== Data provided ==
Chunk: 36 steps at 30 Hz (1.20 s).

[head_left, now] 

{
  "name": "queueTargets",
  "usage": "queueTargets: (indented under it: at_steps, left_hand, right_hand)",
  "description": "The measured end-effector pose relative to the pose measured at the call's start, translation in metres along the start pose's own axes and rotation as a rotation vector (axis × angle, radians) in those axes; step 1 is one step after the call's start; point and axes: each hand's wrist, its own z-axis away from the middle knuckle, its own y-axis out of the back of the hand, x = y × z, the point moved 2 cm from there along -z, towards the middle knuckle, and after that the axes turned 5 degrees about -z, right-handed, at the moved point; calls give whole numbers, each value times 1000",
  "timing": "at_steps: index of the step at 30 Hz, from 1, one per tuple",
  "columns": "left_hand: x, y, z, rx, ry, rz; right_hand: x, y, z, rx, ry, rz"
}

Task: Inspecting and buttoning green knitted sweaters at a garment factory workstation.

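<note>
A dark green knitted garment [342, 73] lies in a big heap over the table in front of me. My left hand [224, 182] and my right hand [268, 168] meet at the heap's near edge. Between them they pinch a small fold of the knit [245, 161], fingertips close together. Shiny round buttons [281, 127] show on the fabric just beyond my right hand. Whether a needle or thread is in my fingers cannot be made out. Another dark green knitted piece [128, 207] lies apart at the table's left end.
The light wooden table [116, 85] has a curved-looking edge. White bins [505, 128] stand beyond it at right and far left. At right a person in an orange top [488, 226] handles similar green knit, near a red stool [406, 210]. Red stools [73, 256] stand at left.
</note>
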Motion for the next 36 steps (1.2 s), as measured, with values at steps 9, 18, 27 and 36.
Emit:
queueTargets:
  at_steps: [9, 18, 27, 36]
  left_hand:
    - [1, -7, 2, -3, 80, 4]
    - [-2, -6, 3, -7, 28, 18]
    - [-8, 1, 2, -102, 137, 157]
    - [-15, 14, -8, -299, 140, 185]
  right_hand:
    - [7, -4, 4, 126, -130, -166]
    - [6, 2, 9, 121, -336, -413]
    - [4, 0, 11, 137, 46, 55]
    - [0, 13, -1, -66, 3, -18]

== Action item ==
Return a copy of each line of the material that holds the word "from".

== Output below ==
  "description": "The measured end-effector pose relative to the pose measured at the call's start, translation in metres along the start pose's own axes and rotation as a rotation vector (axis × angle, radians) in those axes; step 1 is one step after the call's start; point and axes: each hand's wrist, its own z-axis away from the middle knuckle, its own y-axis out of the back of the hand, x = y × z, the point moved 2 cm from there along -z, towards the middle knuckle, and after that the axes turned 5 degrees about -z, right-handed, at the moved point; calls give whole numbers, each value times 1000",
  "timing": "at_steps: index of the step at 30 Hz, from 1, one per tuple",

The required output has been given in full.